On Thu, Jun 05, 2014 at 06:54:35PM +0800, Lai Jiangshan wrote:
> diff --git a/kernel/sched/core.c b/kernel/sched/core.c
> index 268a45e..d05a5a1 100644
> --- a/kernel/sched/core.c
> +++ b/kernel/sched/core.c
> @@ -1474,20 +1474,24 @@ static int ttwu_remote(struct task_struct *p, int wake_flags)
>  }
>  
>  #ifdef CONFIG_SMP
> -static void sched_ttwu_pending(void)
> +static void sched_ttwu_pending_locked(struct rq *rq)
>  {
> -	struct rq *rq = this_rq();
>  	struct llist_node *llist = llist_del_all(&rq->wake_list);
>  	struct task_struct *p;
>  
> -	raw_spin_lock(&rq->lock);
> -
>  	while (llist) {
>  		p = llist_entry(llist, struct task_struct, wake_entry);
>  		llist = llist_next(llist);
>  		ttwu_do_activate(rq, p, 0);
>  	}
> +}
>  
> +static void sched_ttwu_pending(void)
> +{
> +	struct rq *rq = this_rq();
> +
> +	raw_spin_lock(&rq->lock);
> +	sched_ttwu_pending_locked(rq);
>  	raw_spin_unlock(&rq->lock);
>  }

OK, so this won't apply to a recent kernel.

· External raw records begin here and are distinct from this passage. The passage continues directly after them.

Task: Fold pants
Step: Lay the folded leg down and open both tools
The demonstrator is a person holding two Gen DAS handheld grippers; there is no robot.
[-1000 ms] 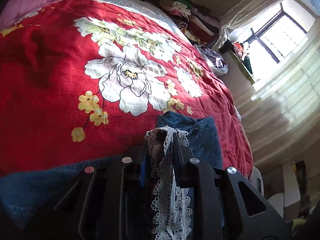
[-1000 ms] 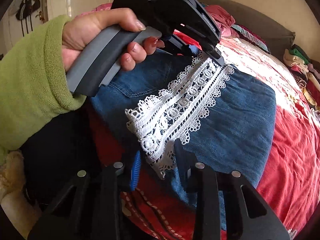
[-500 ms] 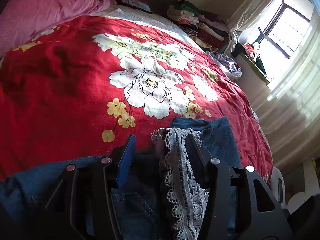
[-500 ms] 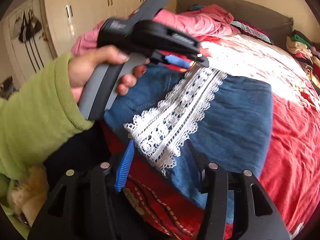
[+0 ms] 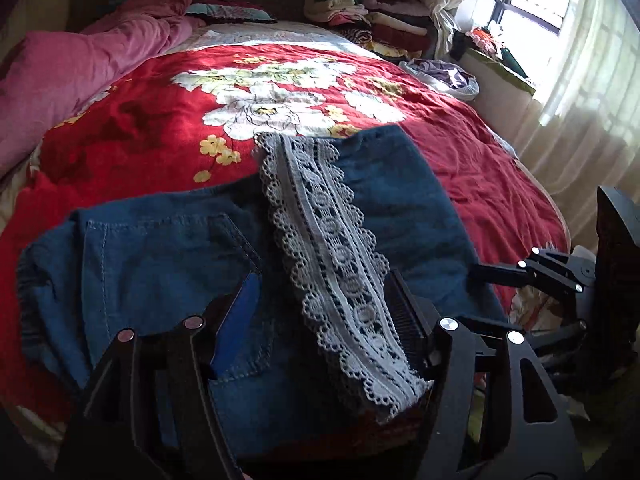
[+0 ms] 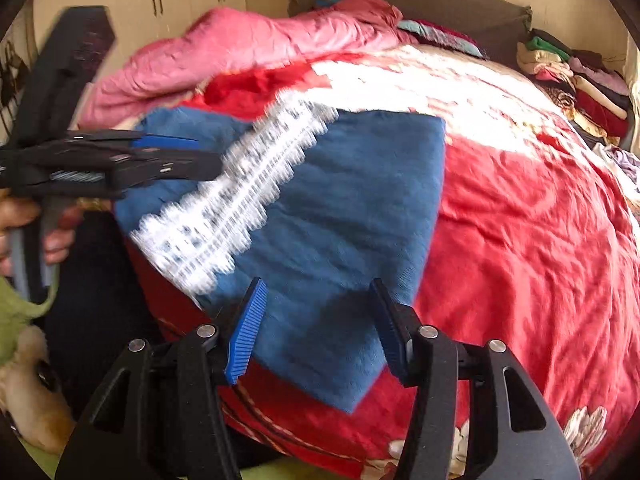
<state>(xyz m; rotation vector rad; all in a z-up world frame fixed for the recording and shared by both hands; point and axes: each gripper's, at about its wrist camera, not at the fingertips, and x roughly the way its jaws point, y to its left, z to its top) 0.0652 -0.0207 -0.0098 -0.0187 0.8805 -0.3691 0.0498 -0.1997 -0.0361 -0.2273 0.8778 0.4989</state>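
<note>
Lace trim [image 6: 236,196] motion-blurred on pants [image 6: 344,216]

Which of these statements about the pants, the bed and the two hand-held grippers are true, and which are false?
1. Both hand-held grippers, left and right, are open. True.
2. The pants hang in the air. False: they lie on the red floral bedspread.
3. A white lace trim runs across the denim. True.
4. The pink quilt covers the pants. False: it is bunched near the headboard.
5. Folded clothes are stacked at the far corner of the bed. True.
</note>
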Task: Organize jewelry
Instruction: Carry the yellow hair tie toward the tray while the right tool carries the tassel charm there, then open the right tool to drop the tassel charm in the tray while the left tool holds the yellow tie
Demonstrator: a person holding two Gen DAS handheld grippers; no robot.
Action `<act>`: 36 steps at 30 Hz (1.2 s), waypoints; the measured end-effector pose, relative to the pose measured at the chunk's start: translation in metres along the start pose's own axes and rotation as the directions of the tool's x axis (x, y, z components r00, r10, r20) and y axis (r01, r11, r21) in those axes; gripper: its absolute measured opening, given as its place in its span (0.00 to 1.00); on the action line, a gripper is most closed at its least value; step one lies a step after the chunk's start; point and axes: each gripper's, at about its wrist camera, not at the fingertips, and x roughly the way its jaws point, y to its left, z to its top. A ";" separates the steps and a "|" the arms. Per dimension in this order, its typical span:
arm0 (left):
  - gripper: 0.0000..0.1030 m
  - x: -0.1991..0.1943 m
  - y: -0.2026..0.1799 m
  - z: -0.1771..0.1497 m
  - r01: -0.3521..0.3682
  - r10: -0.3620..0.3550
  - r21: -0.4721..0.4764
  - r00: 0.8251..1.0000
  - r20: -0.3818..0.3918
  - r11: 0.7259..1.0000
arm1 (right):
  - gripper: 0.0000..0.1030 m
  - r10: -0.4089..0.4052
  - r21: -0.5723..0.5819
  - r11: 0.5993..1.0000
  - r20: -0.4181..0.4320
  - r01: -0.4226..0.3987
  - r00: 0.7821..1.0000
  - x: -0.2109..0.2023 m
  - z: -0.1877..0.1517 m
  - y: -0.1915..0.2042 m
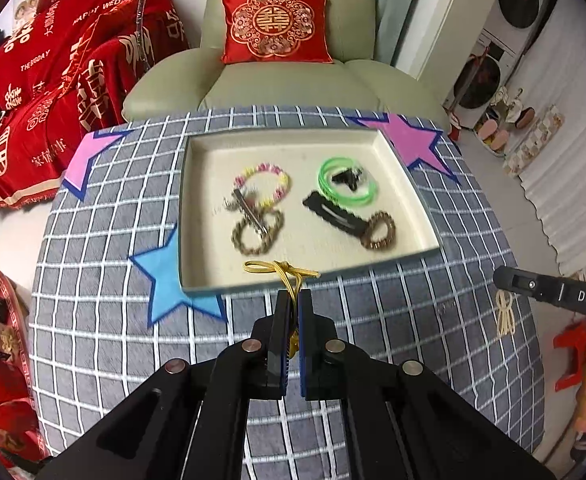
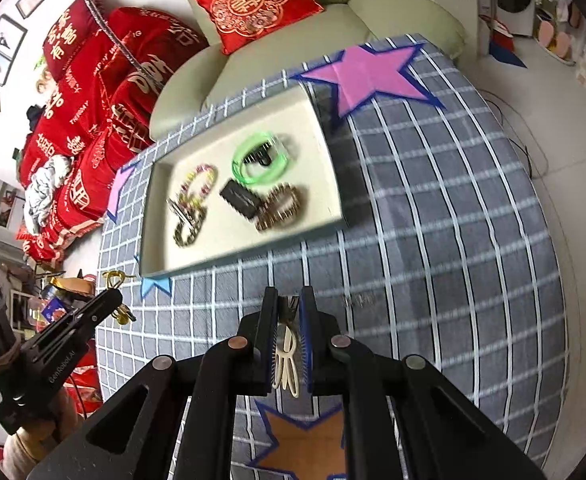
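Note:
My left gripper (image 1: 294, 294) is shut on a yellow knotted elastic hair tie (image 1: 281, 270), held just above the near rim of the cream tray (image 1: 213, 152). The tray holds a pastel bead bracelet (image 1: 263, 178), green bangles (image 1: 347, 180), a black snap clip (image 1: 335, 214), two brown hair ties (image 1: 379, 232) and a silver clip (image 1: 249, 212). My right gripper (image 2: 289, 300) is shut on a cream hair clip (image 2: 287, 350), above the checked cloth, short of the tray (image 2: 325, 136). The left gripper (image 2: 113, 300) with the yellow tie (image 2: 115, 278) shows at the left of the right wrist view.
The round table has a grey checked cloth (image 1: 413, 340) with pink (image 1: 407, 138), blue (image 1: 169, 280) and orange (image 2: 305, 440) paper stars. A green armchair (image 1: 293, 80) with a red cushion stands behind it. Red bedding (image 1: 53, 80) lies left. The right gripper (image 1: 553, 294) shows at the right edge.

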 end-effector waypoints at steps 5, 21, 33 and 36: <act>0.10 0.012 0.003 0.020 -0.008 0.008 -0.016 1.000 0.003 1.000 | 0.11 0.004 -0.038 0.999 0.004 -0.004 1.000 0.010 0.030 0.009; 0.10 0.091 0.010 0.061 -0.060 0.057 -0.046 0.997 -0.058 0.997 | 0.11 0.016 -0.115 0.993 -0.050 -0.021 0.999 0.088 0.098 0.026; 0.10 0.132 0.014 0.057 -0.107 0.103 -0.030 0.988 -0.114 0.994 | 0.11 0.002 -0.112 0.994 -0.104 -0.013 0.995 0.134 0.099 0.016; 0.10 0.135 0.011 0.055 -0.121 0.119 -0.008 0.987 -0.110 0.993 | 0.12 0.001 -0.107 0.994 -0.117 -0.014 0.993 0.141 0.097 0.012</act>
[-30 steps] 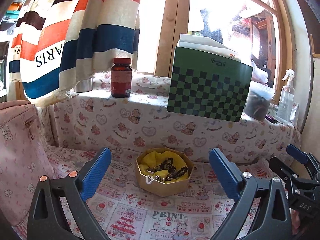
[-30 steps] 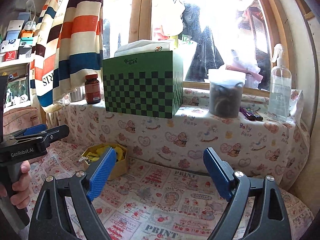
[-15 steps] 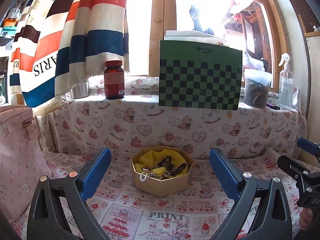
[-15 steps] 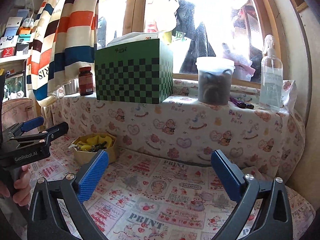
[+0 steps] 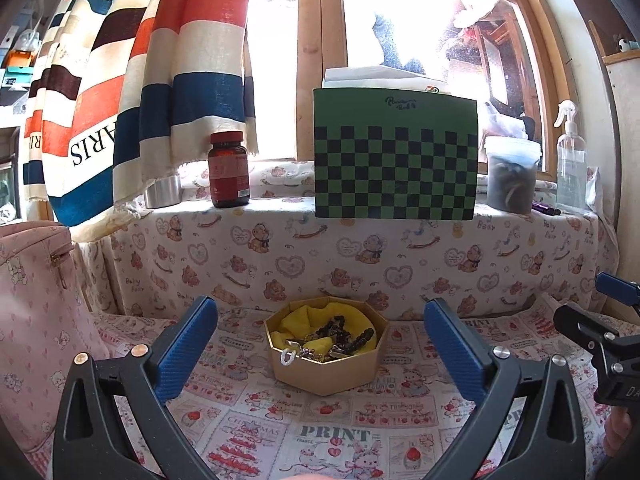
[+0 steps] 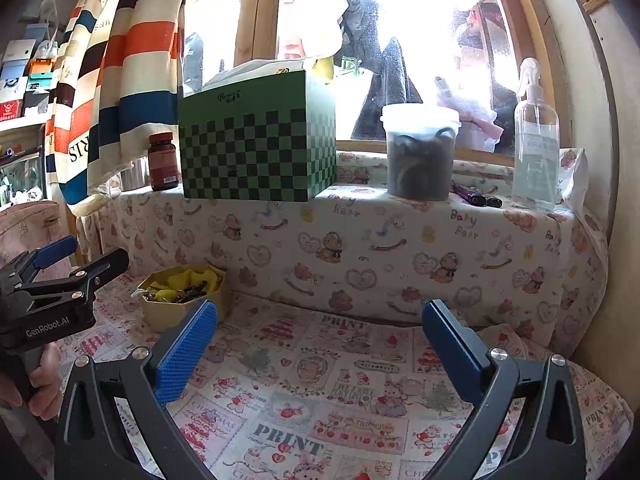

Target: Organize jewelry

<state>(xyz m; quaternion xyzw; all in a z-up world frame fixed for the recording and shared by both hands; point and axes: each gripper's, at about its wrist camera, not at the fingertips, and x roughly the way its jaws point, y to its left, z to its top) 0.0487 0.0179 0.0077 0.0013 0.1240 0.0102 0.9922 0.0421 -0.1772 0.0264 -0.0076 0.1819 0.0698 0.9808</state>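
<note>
Left tool (image 5: 320,330) spread wide, empty, facing gold box (image 5: 326,364) holding dark beads (image 5: 344,334) on yellow cloth. Right tool (image 6: 320,336) spread, empty, box off to its left.

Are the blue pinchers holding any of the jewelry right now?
No. The left gripper and the right gripper both have jaws wide open with nothing between them. The jewelry lies in the gold box.
</note>
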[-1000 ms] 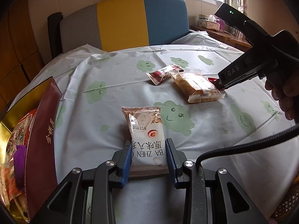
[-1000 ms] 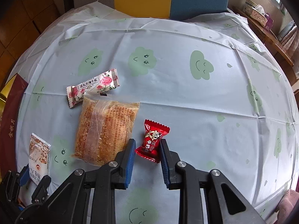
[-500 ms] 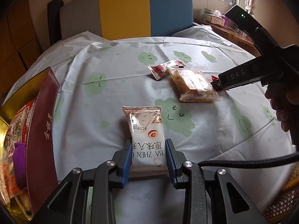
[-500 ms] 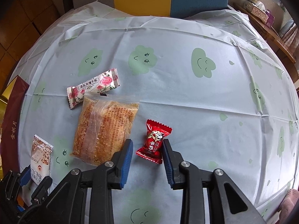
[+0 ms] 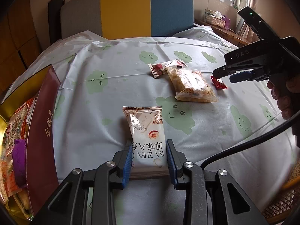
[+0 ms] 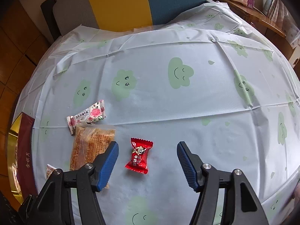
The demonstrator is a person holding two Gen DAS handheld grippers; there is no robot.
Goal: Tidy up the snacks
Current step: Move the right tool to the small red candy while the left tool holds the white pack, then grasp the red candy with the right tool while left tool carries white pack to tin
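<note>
Across the worktop (image 6: 187, 123), under a pale cloth printed with green smiling clouds, four wrapped snacks lie. At 9 o'clock a gold-lined maroon box (image 5: 40, 131) holds more packets. Right gripper (image 6: 147, 164): jaws just opened, released, straddling the small red candy (image 6: 139, 155) without touching; a crumbly biscuit pack (image 6: 90, 144) lies just beside its left finger. Left gripper (image 5: 149, 158): jaws grasping the white snack pouch (image 5: 147, 129). A grey, yellow and blue chair (image 6: 120, 1) stands at 12 o'clock.

A smooth plastic tablecloth (image 6: 159, 116) carries a glossy red foil candy (image 6: 139, 155) and a clear-wrapped, rough-textured cake (image 5: 191, 82).
</note>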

> @@ -4530,6 +4534,11 @@ int set_cpus_allowed_ptr(struct task_struct *p, const struct cpumask *new_mask)
>  		goto out;
>  
>  	dest_cpu = cpumask_any_and(cpu_active_mask, new_mask);
> +
> +	/* Ensure it is on rq for migration if it is waking */
> +	if (p->state == TASK_WAKING)
> +		sched_ttwu_pending_locked(rq);

So I would really rather like to avoid this if possible, its doing full
remote queueing, exactly what we tried to avoid.

> +
>  	if (p->on_rq) {
>  		struct migration_arg arg = { p, dest_cpu };
>  		/* Need help from migration thread: drop lock and wait. */
> @@ -4576,6 +4585,10 @@ static int __migrate_task(struct task_struct *p, int src_cpu, int dest_cpu)
>  	if (!cpumask_test_cpu(dest_cpu, tsk_cpus_allowed(p)))
>  		goto fail;
>  
> +	/* Ensure it is on rq for migration if it is waking */
> +	if (p->state == TASK_WAKING)
> +		sched_ttwu_pending_locked(rq_src);
> +
>  	/*
>  	 * If we're not on a rq, the next wake-up will ensure we're
>  	 * placed properly.

Oh man, another variant.. why did you change it again? And without
explanation for why you changed it.

I don't see a reason to call sched_ttwu_pending() with rq->lock held,
seeing as how we append to that list without it held.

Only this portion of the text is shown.